National footballer aims to be a role model
NATIONAL FOOTBALLER, Chad Haynes, wants to use his personal circumstances, tenacity and perseverance, to help others.
Specifically, Haynes, a resident of Redemption Sharpes endeavours to be a role model to others in that community.
Haynes made these aspirations public, when he gave remarks at the launch of Project Motion SVG, last Monday, July 28, 2025, at the conference room of the La Vue Hotel.
Project Motion SVG, an undertaking of the National Commission on Crime Prevention (NCCP), aims to prevent crime through holistic development of youths in sports, TVET, and literature, with a focus on resilience, knowledge and empowerment.
Haynes candidly reminded the audience that he grew up in an area that has produced law abiding citizens and others who have deviated from acceptable standards.
“I want (to) show them that it is not violence as a youth. Not because you are from the ghetto, you have to be a ghetto youth.
You can be a smart ghetto youth”, Haynes pointed out.
Haynes, 23, who began a college career last year in the USA when he obtained a football scholarship, lauded the virtues of the sport.
“Football has molded me into the person that I am today- what has taught me everything about life. It was, and still is my life saver, prevent me from crime, prevent me from doing a lot of things, getting into trouble, following company”, Haynes passionately related.

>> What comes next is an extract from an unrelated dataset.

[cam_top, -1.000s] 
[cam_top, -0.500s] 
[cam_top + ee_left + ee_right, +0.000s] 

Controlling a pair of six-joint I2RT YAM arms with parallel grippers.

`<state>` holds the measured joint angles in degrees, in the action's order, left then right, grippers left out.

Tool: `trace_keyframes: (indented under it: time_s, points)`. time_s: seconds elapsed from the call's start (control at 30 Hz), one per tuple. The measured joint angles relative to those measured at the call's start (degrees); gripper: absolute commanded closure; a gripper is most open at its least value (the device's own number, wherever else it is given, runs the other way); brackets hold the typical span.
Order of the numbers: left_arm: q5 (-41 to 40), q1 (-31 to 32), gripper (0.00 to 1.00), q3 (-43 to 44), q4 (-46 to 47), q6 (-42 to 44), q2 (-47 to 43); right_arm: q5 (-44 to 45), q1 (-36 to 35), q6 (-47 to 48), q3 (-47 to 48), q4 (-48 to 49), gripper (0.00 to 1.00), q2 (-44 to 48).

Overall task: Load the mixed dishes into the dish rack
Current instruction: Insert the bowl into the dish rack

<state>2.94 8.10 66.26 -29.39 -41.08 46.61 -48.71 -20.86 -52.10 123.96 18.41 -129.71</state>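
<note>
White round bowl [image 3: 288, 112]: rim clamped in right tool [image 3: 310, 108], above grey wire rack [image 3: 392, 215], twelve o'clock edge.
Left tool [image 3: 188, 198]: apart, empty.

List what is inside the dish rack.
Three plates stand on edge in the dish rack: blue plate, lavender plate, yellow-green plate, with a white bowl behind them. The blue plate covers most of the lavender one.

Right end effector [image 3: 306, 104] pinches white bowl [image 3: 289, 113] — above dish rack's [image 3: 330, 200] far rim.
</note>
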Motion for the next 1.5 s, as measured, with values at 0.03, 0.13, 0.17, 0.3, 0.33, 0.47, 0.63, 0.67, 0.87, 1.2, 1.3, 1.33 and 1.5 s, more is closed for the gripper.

Revealing that he has lost family members and relatives through acts of violence, Haynes praised several persons, as well as his own resistance to steer away from crime.
Referring to the Sharpes Playing Field as his early “sanctuary”, Haynes said that space was his lifesaver.
“I would come home hear this happening, that happening, if I was not playing soccer (Football) I would have been there”, he said.
Given his pathway of resilience in his teenage and young adult life, Haynes is endorsing the Project Motion initiative, led by the National Commission on Crime Prevention in the Ministry of National Security.
Haynes, who is one of Projection Motion SVG’s ambassadors, in giving credence to the initiative, noted, “I fully support the project, because the initiative is likely to contribute to overall well being including mental health and foster social development”.
He said through Project Motion SVG’s vision, that young people can use the programmes offered to rise from their circumstances.
Timora Peters, Director at the NCCP, who is the lead in Project Motion SVG, in her remarks at the launch stated: “We believe that building safer communities doesn’t begin at the prison gate. It begins in our homes, our schools, our playing fields, and in the hearts and minds of our young people. “Crime prevention must be proactive, not reactive. That’s exactly what Project Motion SVG is all about prevention with purpose”.